44

Carvajal starb am 22. April 2000. Dies schreibe ich Anfang Dezember, der eigentliche Beginn des einundzwanzigsten Jahrhunderts und des neuen Jahrtausends ist nur noch wenige Wochen entfernt. Das neue Jahrtausend wird mich hier in diesem schlichten Haus im Norden von New Jersey finden, in dem ich die kaum erst in Gang gekommenen Aktivitäten des Zentrums für Stochastische Prozesse leite. Seit August sind wir hier, nachdem Carvajals rechtswirksam bestätigtes Testament mich zum alleinigen Erben seiner Millionen gemacht hatte.

Hier im Zentrum kümmern wir uns natürlich nicht viel um Stochastische Prozesse. Der Name der Institution täuscht; wir sind hier nicht stochastisch, sondern vielmehr post-stochastisch; jenseits der Manipulation von Wahrscheinlichkeiten dringen wir ein ins Reich der Gewißheit, des zweiten Gesichts. Aber ich hielt es für ratsam, das nicht zu offen auszusprechen.
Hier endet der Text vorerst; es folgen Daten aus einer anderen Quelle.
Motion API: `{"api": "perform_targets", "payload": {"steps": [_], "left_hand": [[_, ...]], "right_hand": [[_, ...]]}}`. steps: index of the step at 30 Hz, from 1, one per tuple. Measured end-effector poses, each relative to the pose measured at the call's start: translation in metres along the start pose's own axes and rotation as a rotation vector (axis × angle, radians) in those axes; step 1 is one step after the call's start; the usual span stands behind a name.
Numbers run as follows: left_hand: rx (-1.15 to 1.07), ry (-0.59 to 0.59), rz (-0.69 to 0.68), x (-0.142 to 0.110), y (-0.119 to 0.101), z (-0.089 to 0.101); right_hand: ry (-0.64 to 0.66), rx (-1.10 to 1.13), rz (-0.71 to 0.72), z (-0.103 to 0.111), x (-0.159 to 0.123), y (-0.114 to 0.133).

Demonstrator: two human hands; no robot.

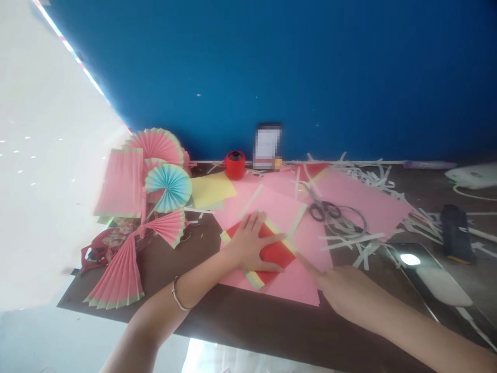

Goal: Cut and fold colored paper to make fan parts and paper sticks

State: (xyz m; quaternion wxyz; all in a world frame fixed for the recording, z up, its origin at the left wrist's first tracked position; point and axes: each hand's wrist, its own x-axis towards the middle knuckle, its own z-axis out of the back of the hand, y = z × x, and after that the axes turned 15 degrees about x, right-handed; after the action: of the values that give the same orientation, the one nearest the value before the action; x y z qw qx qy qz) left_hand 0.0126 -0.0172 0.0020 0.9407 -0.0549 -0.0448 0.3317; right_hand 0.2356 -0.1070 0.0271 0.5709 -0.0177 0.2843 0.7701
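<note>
My left hand (254, 243) lies flat with its fingers spread, pressing on a red sheet of paper (277, 255) edged with yellow and pale green strips. The red sheet rests at an angle on larger pink sheets (306, 290). At the sheet's right corner, the outstretched index finger of my right hand (338, 290) touches the yellow-edged border. The other fingers of that hand look curled, and I see nothing held in it. Just beyond the hands, dark-handled scissors (325, 210) lie on the pink paper.
Pleated pink paper fans (120, 274) and a round blue fan (169, 187) lie at left. Behind are yellow paper (213, 190), a red round container (235, 166) and a propped phone (267, 145). White paper strips (368, 176) and another phone (427, 280) lie at right.
</note>
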Motion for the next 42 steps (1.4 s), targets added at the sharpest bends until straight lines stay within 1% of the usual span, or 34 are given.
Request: {"api": "perform_targets", "payload": {"steps": [2, 3, 6, 7, 9, 10, 12, 14, 15, 18, 20, 21, 22, 25, 28, 30, 32, 34, 35, 37, 39, 40, 42], "left_hand": [[0.004, -0.014, -0.007, 0.0, 0.0, -0.001], [0.007, -0.021, -0.01, 0.0, 0.0, -0.002], [0.021, -0.033, -0.013, -0.001, 0.0, -0.003], [0.026, -0.035, -0.01, -0.002, 0.0, -0.003], [0.036, -0.035, -0.008, -0.002, -0.001, -0.003], [0.038, -0.032, -0.006, -0.002, -0.001, -0.003], [0.03, -0.023, 0.003, -0.001, -0.001, -0.003], [-0.005, -0.013, 0.027, -0.001, 0.001, -0.003], [-0.039, -0.013, 0.04, -0.002, 0.002, -0.003], [-0.225, -0.068, 0.079, -0.006, 0.009, -0.004], [-0.41, -0.163, 0.114, -0.009, 0.014, -0.008], [-0.514, -0.217, 0.143, -0.01, 0.016, -0.01], [-0.613, -0.291, 0.185, -0.01, 0.018, -0.012], [-0.844, -0.517, 0.349, -0.008, 0.02, -0.017], [-0.932, -0.71, 0.548, -0.006, 0.023, -0.017], [-0.895, -0.771, 0.628, -0.009, 0.027, -0.015], [-0.823, -0.763, 0.667, -0.013, 0.032, -0.011], [-0.819, -0.683, 0.672, -0.017, 0.036, -0.007], [-0.852, -0.629, 0.646, -0.018, 0.038, -0.004], [-0.948, -0.521, 0.553, -0.019, 0.041, 0.001], [-1.018, -0.454, 0.491, -0.017, 0.042, 0.004], [-1.035, -0.435, 0.496, -0.014, 0.043, 0.004], [-1.057, -0.408, 0.547, -0.008, 0.045, 0.002]], "right_hand": [[0.08, -0.107, -0.017, 0.012, 0.006, 0.013], [0.096, -0.131, -0.033, 0.021, 0.01, 0.021], [0.224, -0.022, -0.062, 0.055, 0.023, 0.04], [0.243, 0.017, -0.081, 0.066, 0.027, 0.044], [0.139, 0.099, -0.078, 0.078, 0.034, 0.049], [0.078, 0.107, -0.068, 0.08, 0.038, 0.05], [-0.029, 0.072, -0.062, 0.075, 0.045, 0.049], [-0.103, 0.061, -0.106, 0.062, 0.053, 0.045], [-0.136, 0.118, -0.105, 0.055, 0.058, 0.043], [-0.23, 0.352, -0.21, 0.036, 0.072, 0.034], [-0.296, 0.463, -0.304, 0.026, 0.079, 0.026], [-0.314, 0.517, -0.32, 0.021, 0.082, 0.023], [-0.357, 0.573, -0.337, 0.017, 0.085, 0.02], [-0.393, 0.643, -0.297, 0.01, 0.087, 0.014], [-0.421, 0.722, -0.22, 0.007, 0.085, 0.012], [-0.445, 0.786, -0.176, 0.006, 0.081, 0.009], [-0.453, 0.857, -0.133, 0.005, 0.077, 0.006], [-0.439, 0.932, -0.092, 0.004, 0.073, 0.002], [-0.427, 0.968, -0.077, 0.003, 0.07, 0.0], [-0.407, 1.029, -0.062, 0.001, 0.065, -0.003], [-0.4, 1.069, -0.064, 0.0, 0.06, -0.005], [-0.394, 1.083, -0.067, -0.001, 0.058, -0.006], [-0.349, 1.103, -0.069, 0.001, 0.056, -0.007]]}}
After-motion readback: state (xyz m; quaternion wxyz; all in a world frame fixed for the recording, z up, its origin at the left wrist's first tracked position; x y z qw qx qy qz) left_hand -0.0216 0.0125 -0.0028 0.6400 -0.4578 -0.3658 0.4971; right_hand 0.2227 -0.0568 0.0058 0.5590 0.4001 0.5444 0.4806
Was wir hier tun, ist mehr oder weniger eine bestimmte Art von Zauberei; und eine der großen Lehren aus dem so gut wie abgeschlossenen zwanzigsten Jahrhundert ist die: Wenn man Zauberei praktizieren will, tut man es besser unter einem anderen Namen. Stochastisch hat einen angenehmen, pseudowissenschaftlichen Klang, und so, wie das Wort Bilder von ganzen Kompanien blasser junger Forscher heraufbeschwört, die riesige Computer mit Daten füttern, ist es als Deckname wunderbar geeignet.

Bis jetzt sind wir vier. Es werden mehr werden. Der Aufbau hier geht Schritt für Schritt vonstatten, wir hasten nicht. Ich finde neue Anhänger jeweils, wenn ich sie brauche. Den Namen des nächsten kenne ich schon, ich weiß, wie ich ihn überreden werde, zu uns zu kommen, und im richtigen Moment wird er da sein, so wie die ersten drei da waren. Vor sechs Monaten waren sie noch Fremde für mich; heute sind sie meine Brüder.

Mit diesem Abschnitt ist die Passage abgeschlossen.